Days 7 – 8: Kruger National Park
For the next two full days we’ll spend our time exploring the park and looking for exciting mammal species such as Elephant, Lion, Rhino, Leopard, Buffalo, Cheetah and Wild Dog, and in the process encountering plenty of the common species such as Zebra, Wildebeest, Giraffe, Impala, Hippo, Warthog and others, as well as a huge number and variety of bird species, from the Ostrich, the world’s largest bird, to the stunningly beautiful Lilac-breasted Roller. Time out in the field will be balanced by rest periods in the heat of the day, while optional extra activities include night drives to look for nocturnal birds and animals.
Days 9 – 10: Sabi Sand Game Reserve
After a last morning drive and breakfast we’ll pack and depart for the adjacent Sabi Sand Game Reserve, a 160 000 acre private conservancy which is open to and contiguous with the Kruger National Park.
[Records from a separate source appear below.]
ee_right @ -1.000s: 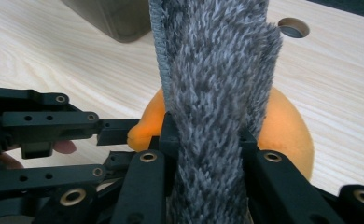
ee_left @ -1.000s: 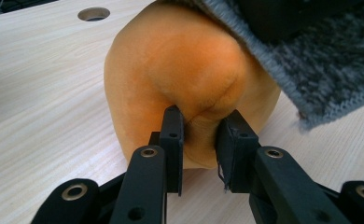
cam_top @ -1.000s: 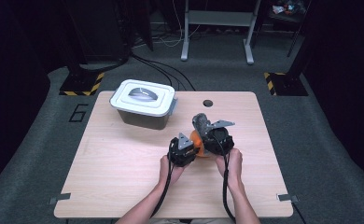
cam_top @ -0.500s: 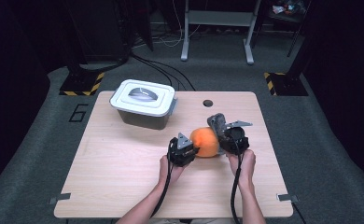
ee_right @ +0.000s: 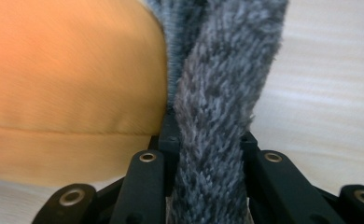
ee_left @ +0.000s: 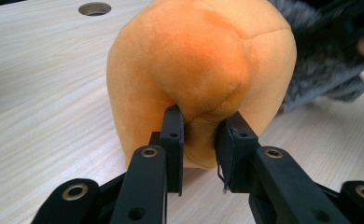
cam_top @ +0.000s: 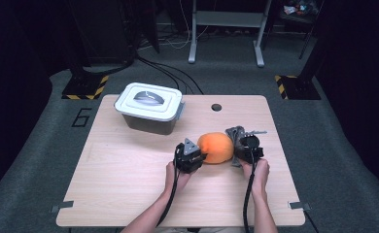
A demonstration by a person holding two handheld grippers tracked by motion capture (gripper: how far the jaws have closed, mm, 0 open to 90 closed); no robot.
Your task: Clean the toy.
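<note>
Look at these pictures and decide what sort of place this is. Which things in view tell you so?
Probably a lab or recording studio, not a home: a lone wooden table on grey carpet, yellow-and-black striped bases of dark stands beside it, loose cables across the floor, and a number 6 marked on the carpet.

The high view is looking forward and down from above the near edge of the table, taking in all of it and the floor beyond. The left gripper view is riding low, facing right at the plush from very near. The right gripper view is facing left, nearer still. All three are sharing the plush.
</note>
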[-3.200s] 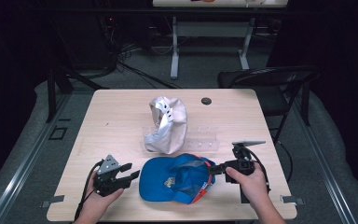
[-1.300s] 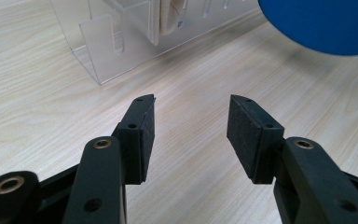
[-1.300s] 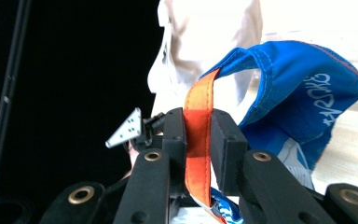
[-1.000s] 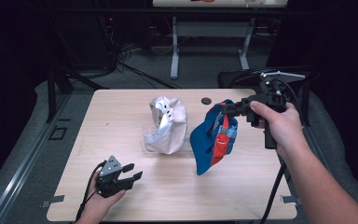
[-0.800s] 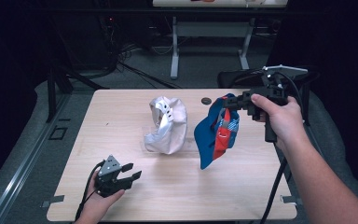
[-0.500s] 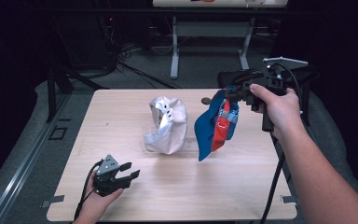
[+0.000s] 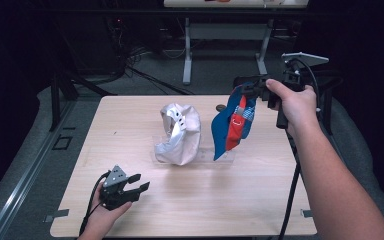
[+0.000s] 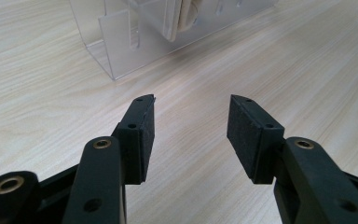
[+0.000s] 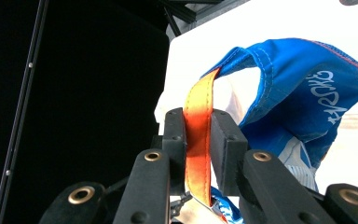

This means that animals are free to roam throughout the area, making for authentic game viewing. Here we’ll have morning and afternoon game drives in open safari vehicles, where the focus will be on encounters with some of Africa’s big cat species. Game walks are an additional activity, while fine dining and accommodation will augment the experience to create what will arguably be the highlight of this wonderful wildlife tour.
Day 11: Departure
After a last morning drive and breakfast we’ll depart for Kruger / Mpumalanga International Airport for flights back to Johannesburg.
The birding and wildlife viewing was spectacular. And the knowledge that both guides shared with us made it that much more enjoyable.
Robert Burnett, USA, after Wildlife of the Cape & Kruger, 2018.